Agora

Crítica de Aníbal Perotti - Cinemarama

Los combates y el debate.

Grandes muchedumbres, arquitecturas monumentales, mujeres con túnicas etéreas y guerreros en minifalda. El péplum es un género tan viejo como el cine. Amenábar, al igual que sus recientes antecesores (Scott con Gladiador y Petersen con Troya), quiso renovarlo. Ágora es una suerte de péplum intelectual, un intento pretencioso y fallido de reconciliar el espectáculo con la reflexión.

La película recrea la cristianización violenta de Alejandría, simbolizada por la destrucción de la biblioteca real de la ciudad, una de las siete maravillas del mundo. En el centro del relato está la astrónoma y filósofa Hipatia, una bonita joven que se consagra a preservar el espíritu de tolerancia haciendo frente a los fanatismos. Ante todo, debemos señalar que no parece del todo inocente la representación de guerras religiosas en Medio Oriente, en un momento en el cual todavía asistimos a las consecuencias de los atentados del 11 de septiembre. Sobre todo si tenemos en cuenta que Amenábar es un director propenso a guiñarle un ojo a la actualidad de manera bastante directa en sus ficciones. Así es como pasamos de la realidad virtual y la eutanasia a la intolerancia religiosa, subrayando las características de los bandos para que la analogía entre pasado y presente sea clara. En su infame Pasión de Cristo, Mel Gibson culpaba a los judíos de todos los males; Amenábar carga con la misma hosquedad contra los cristianos, que son exhibidos como siniestros extremistas de barba oscura y túnica negra que rompen tradiciones seculares, persiguen agradables paganos y condenan al pueblo judío al éxodo eterno.

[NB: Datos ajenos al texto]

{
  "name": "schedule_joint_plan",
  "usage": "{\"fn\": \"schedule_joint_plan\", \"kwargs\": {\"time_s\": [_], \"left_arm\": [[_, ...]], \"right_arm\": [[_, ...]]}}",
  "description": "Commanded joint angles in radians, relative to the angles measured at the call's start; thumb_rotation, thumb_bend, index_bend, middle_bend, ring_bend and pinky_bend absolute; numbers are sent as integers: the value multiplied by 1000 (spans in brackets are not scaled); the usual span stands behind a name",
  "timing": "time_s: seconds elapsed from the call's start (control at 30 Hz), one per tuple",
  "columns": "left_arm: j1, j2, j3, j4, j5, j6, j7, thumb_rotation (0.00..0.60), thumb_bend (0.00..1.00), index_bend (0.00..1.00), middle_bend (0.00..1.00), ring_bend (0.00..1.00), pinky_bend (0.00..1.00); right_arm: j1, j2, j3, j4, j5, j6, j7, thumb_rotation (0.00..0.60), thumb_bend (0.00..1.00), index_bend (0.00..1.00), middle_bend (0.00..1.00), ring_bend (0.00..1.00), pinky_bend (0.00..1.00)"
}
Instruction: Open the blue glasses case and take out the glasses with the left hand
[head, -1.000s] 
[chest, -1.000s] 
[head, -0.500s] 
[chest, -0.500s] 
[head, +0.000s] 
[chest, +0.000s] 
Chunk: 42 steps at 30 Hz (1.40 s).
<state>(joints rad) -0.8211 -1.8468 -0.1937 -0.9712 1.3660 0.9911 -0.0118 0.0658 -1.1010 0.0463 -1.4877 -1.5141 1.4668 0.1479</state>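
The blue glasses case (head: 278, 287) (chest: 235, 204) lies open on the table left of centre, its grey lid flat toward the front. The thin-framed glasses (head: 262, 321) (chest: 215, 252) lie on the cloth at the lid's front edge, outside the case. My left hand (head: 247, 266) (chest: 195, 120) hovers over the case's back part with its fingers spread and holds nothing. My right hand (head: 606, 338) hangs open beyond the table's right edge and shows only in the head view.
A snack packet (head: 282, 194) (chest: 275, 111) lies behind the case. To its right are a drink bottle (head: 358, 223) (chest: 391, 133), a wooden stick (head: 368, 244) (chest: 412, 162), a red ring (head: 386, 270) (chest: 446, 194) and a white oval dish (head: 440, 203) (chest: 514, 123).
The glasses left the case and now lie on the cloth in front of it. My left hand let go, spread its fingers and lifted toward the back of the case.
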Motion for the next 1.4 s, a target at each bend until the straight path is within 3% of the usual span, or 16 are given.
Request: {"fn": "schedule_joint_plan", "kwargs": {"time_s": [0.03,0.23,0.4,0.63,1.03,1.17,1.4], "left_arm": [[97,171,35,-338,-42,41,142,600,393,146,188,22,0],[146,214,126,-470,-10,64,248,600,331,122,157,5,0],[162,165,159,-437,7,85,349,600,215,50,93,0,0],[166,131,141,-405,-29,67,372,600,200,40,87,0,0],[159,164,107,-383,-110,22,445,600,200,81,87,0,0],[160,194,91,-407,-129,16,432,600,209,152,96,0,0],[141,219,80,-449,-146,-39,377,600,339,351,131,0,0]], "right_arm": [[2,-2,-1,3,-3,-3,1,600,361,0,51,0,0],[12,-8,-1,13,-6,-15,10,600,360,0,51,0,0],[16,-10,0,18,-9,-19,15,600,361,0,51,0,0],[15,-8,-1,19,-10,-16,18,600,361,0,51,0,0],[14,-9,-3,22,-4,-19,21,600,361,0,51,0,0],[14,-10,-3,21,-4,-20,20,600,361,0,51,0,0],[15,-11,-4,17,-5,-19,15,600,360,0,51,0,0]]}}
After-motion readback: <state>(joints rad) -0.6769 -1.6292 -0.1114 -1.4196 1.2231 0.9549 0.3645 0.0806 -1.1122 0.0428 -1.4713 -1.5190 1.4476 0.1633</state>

Ágora es una superproducción española hablada en inglés, cuya acción transcurre en Egipto. Una mezcolanza insulsa que pone a las luchas religiosas, el romance afectado y los avances de la ciencia en un mismo nivel, pero se queda siempre en la superficie. El constante ir y venir entre Alejandría y el Universo en el cual resuena su destino, no deja rastros. El director asume con orgullo el artificio inherente al género y manipula las imágenes a su antojo. Su torpeza bordea lo risible cuando, para simbolizar que el mundo está patas para arriba, filma a una horda de cristianos con la cámara al revés. Amenábar abusa sin pudor de efectos digitales sofisticados para reproducir las elementales zambullidas cósmicas de su cámara en la batalla terrestre y luego se eleva de Alejandría para que todos reconozcamos los poderes divinos del realizador.